Among the lines below, output only those between the line holding "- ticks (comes" and the line holding "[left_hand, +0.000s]", inclusive, exactly as written and with no pictures.

START DATASET EXTRACT

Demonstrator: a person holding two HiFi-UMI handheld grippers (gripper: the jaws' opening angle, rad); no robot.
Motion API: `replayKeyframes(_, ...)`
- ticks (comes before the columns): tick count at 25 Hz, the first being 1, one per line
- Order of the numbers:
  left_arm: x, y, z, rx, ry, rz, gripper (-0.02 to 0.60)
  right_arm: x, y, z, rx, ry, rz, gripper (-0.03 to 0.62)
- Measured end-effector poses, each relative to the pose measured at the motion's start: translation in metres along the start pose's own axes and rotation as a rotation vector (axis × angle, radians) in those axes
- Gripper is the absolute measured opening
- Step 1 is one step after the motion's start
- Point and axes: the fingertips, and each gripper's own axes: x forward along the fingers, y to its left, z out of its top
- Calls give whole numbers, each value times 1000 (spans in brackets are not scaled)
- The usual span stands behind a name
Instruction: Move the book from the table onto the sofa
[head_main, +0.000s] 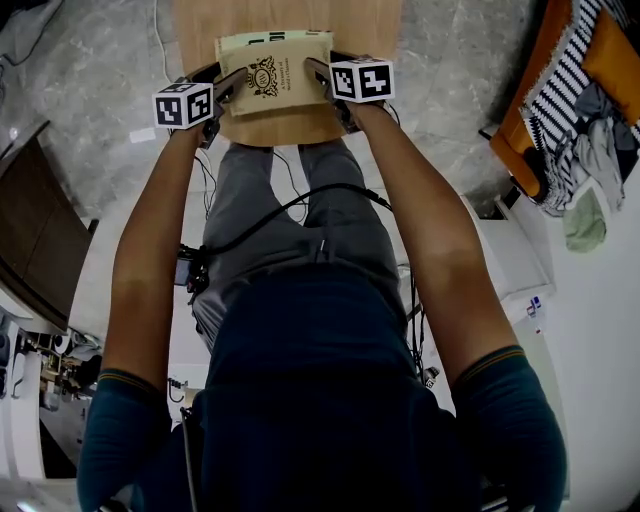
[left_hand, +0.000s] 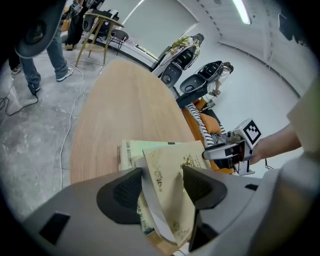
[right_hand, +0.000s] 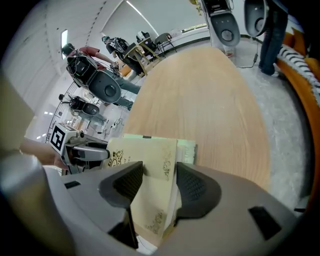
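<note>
Arms: The person is standing at the table (head_main: 290, 128) and reaching both bare arms down and forward, one on each side of the books.
Left hand-held gripper (head_main: 228, 88): It is pointing slanting down at the left edge of the cream book (head_main: 278, 75). Its jaws are standing wide apart with that edge in between them. I cannot see them squeezing it.
Right hand-held gripper (head_main: 322, 85): It is slanting down at the right edge, jaws wide apart around it too.
Where the book is: The cream book is lying on top of a green book (head_main: 235, 42), at the near end of the table. The sofa (head_main: 515, 135) is standing well apart, off to the right.
Count: two grippers, two books, one table, one sofa.
Head view only: It is showing the person's own legs and a black cable (head_main: 270, 215) hanging in front of them.
Left gripper view only: It is showing legs in jeans (left_hand: 59, 57) standing on the floor beside the table.
</note>
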Motion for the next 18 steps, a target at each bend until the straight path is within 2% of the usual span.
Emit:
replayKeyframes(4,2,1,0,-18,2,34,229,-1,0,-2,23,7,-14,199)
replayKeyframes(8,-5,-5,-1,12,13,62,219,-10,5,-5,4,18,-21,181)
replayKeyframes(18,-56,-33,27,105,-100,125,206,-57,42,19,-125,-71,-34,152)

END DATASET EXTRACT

_OUTPUT FOR THIS TASK_
- ticks (comes before the columns): tick count at 25 Hz, the first being 1, one per line
- Order of the numbers:
  left_arm: x, y, z, rx, ry, rz, gripper (-0.02 to 0.60)
  right_arm: x, y, z, rx, ry, rz, gripper (-0.03 to 0.62)
- Measured end-effector poses, each relative to the pose measured at the motion's start: translation in metres along the start pose's own axes and rotation as a rotation vector (axis × angle, radians) in those axes
- Gripper is the absolute measured opening
- Step 1 is one step after the motion's start
- Point and axes: the fingertips, and each gripper's own axes: x forward along the fingers, y to its left, z out of its top
- Calls give whole numbers, each value times 1000 (spans in brackets are not scaled)
- The usual span stands behind a name
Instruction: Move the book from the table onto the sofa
[head_main, +0.000s] 
[left_hand, +0.000s] 

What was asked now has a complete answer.